[What to work on] A faithful copy of the data below is required, leaving out every picture.

[Provided data]
:::::

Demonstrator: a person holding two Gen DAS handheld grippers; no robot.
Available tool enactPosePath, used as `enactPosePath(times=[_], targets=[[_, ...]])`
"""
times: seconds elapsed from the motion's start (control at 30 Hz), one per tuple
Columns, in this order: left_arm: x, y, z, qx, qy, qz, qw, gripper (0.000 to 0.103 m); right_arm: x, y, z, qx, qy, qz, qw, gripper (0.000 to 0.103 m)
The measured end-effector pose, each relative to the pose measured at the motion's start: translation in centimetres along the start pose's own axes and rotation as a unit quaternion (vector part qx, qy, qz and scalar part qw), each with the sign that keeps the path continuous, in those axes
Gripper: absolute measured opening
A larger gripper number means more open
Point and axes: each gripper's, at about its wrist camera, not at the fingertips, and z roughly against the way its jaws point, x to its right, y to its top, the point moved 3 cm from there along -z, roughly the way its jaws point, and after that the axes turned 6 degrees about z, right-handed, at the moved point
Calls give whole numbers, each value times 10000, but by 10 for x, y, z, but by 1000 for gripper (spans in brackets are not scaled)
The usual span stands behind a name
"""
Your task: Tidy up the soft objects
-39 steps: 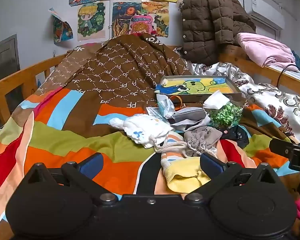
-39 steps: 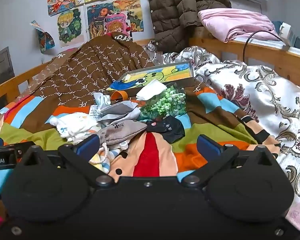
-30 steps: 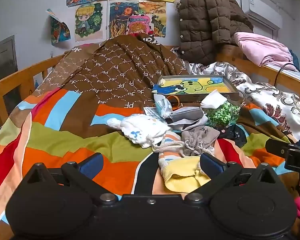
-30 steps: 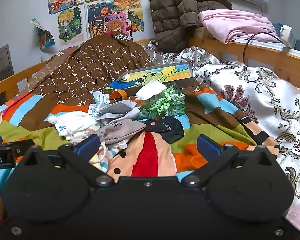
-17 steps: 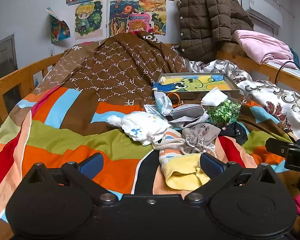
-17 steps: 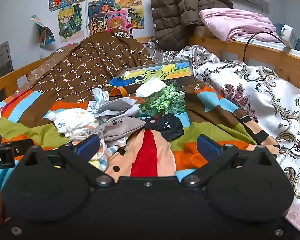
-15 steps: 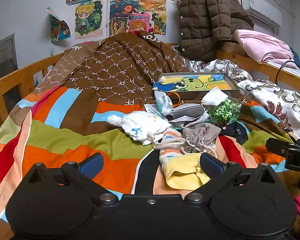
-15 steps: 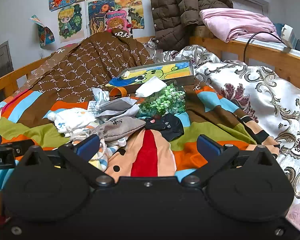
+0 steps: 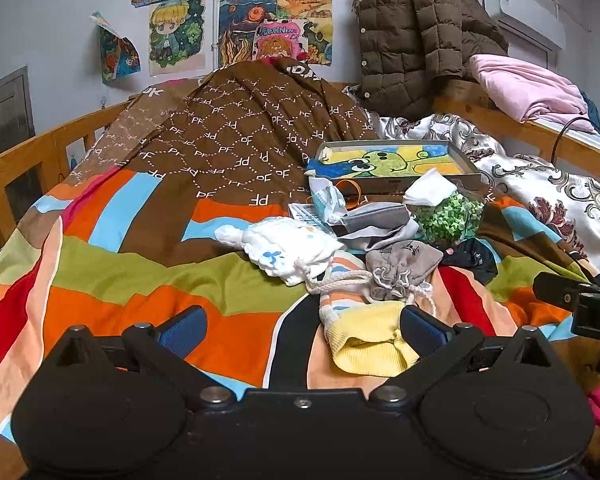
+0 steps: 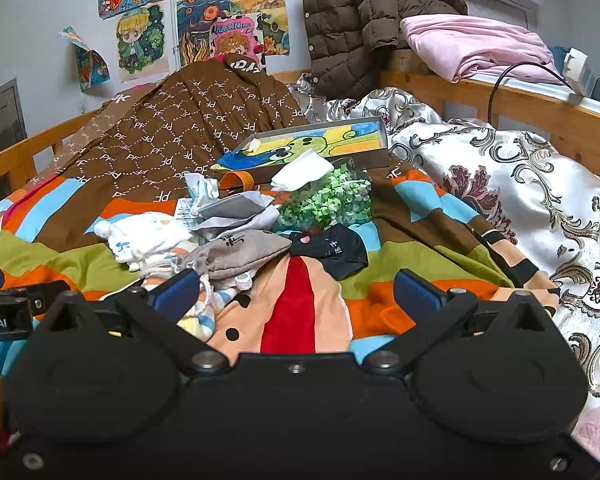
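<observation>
A heap of small soft things lies on the striped bedspread (image 9: 140, 272): a white pouch (image 9: 296, 250) (image 10: 148, 236), a grey drawstring bag (image 9: 404, 264) (image 10: 240, 254), a striped yellow-ended sock (image 9: 368, 340), a black cloth (image 10: 332, 250), a green leafy bundle (image 9: 448, 218) (image 10: 328, 200) and grey folded cloth (image 9: 376, 218). My left gripper (image 9: 302, 326) stands open just short of the heap, its right finger beside the yellow sock. My right gripper (image 10: 296, 290) is open too, holding nothing, with the grey bag by its left finger.
A flat box with a cartoon lid (image 9: 396, 164) (image 10: 308, 146) lies behind the heap. A brown patterned quilt (image 9: 240, 136) is piled at the back, a silky white quilt (image 10: 520, 184) at right. Wooden bed rails (image 9: 32, 160) run along both sides; a brown jacket (image 10: 360, 20) hangs behind.
Both views shifted only slightly; the heap sits a little higher and nearer in frame. Both grippers stayed open and nothing was picked up.
</observation>
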Motion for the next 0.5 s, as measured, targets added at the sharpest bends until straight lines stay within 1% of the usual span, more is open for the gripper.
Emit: enactPosePath(times=[0.5], targets=[[0, -5, -4, -49, 15, -15, 10000, 102, -1, -1, -1, -16, -4, 8, 10000, 103]])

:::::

[Your solution]
Demonstrator: a person holding two Gen DAS handheld grippers; no robot.
Available tool enactPosePath, used as `enactPosePath(times=[_], targets=[[_, ...]])`
"""
times: seconds elapsed from the motion's start (control at 30 Hz), one per tuple
Columns, in this order: left_arm: x, y, z, qx, qy, qz, qw, gripper (0.000 to 0.103 m); right_arm: x, y, z, qx, qy, qz, qw, gripper (0.000 to 0.103 m)
The measured end-effector pose, each relative to the pose measured at the motion's start: translation in centimetres along the start pose's own axes and rotation as a unit quaternion (vector part qx, qy, qz and scalar part qw), each with the sign that keeps the path continuous, in those axes
Gripper: absolute measured opening
A larger gripper number means more open
Point and axes: each gripper's, at about its wrist camera, not at the fingertips, and z roughly against the way its jaws point, x to its right, y to its top, the point moved 3 cm from there along -z, roughly the way its jaws point, and after that the axes turned 6 degrees about z, right-handed, at the moved point
Calls give whole numbers, each value times 10000, but by 10 for x, y, z, but by 1000 for gripper (spans in brackets are not scaled)
The usual span stands behind a name
"""
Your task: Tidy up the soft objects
-39 steps: 
-39 steps: 
-30 steps: 
-30 steps: 
-17 steps: 
-17 steps: 
-15 steps: 
-15 steps: 
+0 steps: 
+0 steps: 
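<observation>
A heap of small soft things lies on the striped bedspread (image 9: 140, 272): a white pouch (image 9: 296, 250) (image 10: 148, 236), a grey drawstring bag (image 9: 404, 264) (image 10: 240, 254), a striped yellow-ended sock (image 9: 368, 340), a black cloth (image 10: 332, 250), a green leafy bundle (image 9: 448, 218) (image 10: 328, 200) and grey folded cloth (image 9: 376, 218). My left gripper (image 9: 302, 326) stands open just short of the heap, its right finger beside the yellow sock. My right gripper (image 10: 296, 290) is open too, holding nothing, with the grey bag by its left finger.
A flat box with a cartoon lid (image 9: 396, 164) (image 10: 308, 146) lies behind the heap. A brown patterned quilt (image 9: 240, 136) is piled at the back, a silky white quilt (image 10: 520, 184) at right. Wooden bed rails (image 9: 32, 160) run along both sides; a brown jacket (image 10: 360, 20) hangs behind.
Both views shifted only slightly; the heap sits a little higher and nearer in frame. Both grippers stayed open and nothing was picked up.
</observation>
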Motion for the next 0.5 s, as measured, targets added at the sharpest bends until straight lines stay within 1% of the usual span, more is open for the gripper.
Emit: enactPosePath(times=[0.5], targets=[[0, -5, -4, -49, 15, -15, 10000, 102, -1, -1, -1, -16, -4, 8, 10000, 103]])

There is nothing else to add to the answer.